Мой костер в тумане светит,
Искры гаснут на лету…
Ночью нас никто по встретит,
Мы простимся на мосту.

И вдруг, на ходу сворачивая богатырскую цигарку, заскрипел крыльцом инспектор Арцыбашев. Закурил с двух спичек, выдохнул «философски» облако зловонное в чистый вечер, как в глаз ребенку, и, громогласно кашлянув, словно мотор внутри себя пытаясь запустить, демонстративно направился через школьный двор к туалетной будочке.

А Павлуша, забравшись на печку, отгородившись от людей дырявой тюлевой занавеской, травил в себе болячку сиротства, жалел себя, скучал, подставляя под едва долетавшие сюда звуки песен свое уязвленное отцовским весельем самолюбие. И вдруг мать вспомнил свою, Машу. Совсем молодую, довоенную, другой-то он ее и не представлял, потому что не видел. «Вот такая, как Евдокия… Только красивее, нежнее. У Евдокии нос кверху задран». И вдруг сверчок за печкой — в переборке деревянной — свою, ручейком журчащую, музыку сочинять начал. Монотонную, безнадежную, умиротворяющую. А Павлуше не мира — шума, грохота хотелось! Улицы, трамваем разрезаемой вдоль! Со скрежетом. Кипеть в пешеходном котле… И тогда он пяткой изо всей силы в переборку двинул. Сверчок погас. Но через минуту, наивная, необидчивая, опять заструилась его музыка.

Глава четвертая. Павлуша

В жилинской школе Павлуша объявился в отсутствие отца: учитель по средам ходил в Гусиху за хлебом, где был прикреплен к сельповскому магазинчику.

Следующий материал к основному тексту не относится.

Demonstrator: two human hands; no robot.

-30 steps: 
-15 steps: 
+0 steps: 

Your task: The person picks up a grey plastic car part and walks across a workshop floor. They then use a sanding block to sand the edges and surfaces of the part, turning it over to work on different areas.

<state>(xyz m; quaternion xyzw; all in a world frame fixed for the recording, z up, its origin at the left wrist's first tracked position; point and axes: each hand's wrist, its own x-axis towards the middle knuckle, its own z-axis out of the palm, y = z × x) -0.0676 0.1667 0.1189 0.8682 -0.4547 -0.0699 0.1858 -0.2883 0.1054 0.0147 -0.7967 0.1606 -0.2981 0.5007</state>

Павлушу долго целовала, тискала, всего оросила слезами радостными мягкая, светлая тетушка Лукерья. После чая посадила его, настывшего, мартовского, на горячую печку, задернула занавеску, стала ждать, когда племянник с дальней дороги в сон теплый провалится. Мальчик быстро уснул. Правда, во сне он вздрагивал иногда, бормотал и даже всхлипывал; сон его был тревожным, нервным, не детским, хотя и глубоким, как бы обморочным. Лукерья в щель занавески жалостливо рассматривала племяша. «Господи, дите хлипкое, невинное, херувим писаный, а ну-тко, хлебнуть пришлось всякого… По дорогам-путям наблукался. Небось жизни не рад».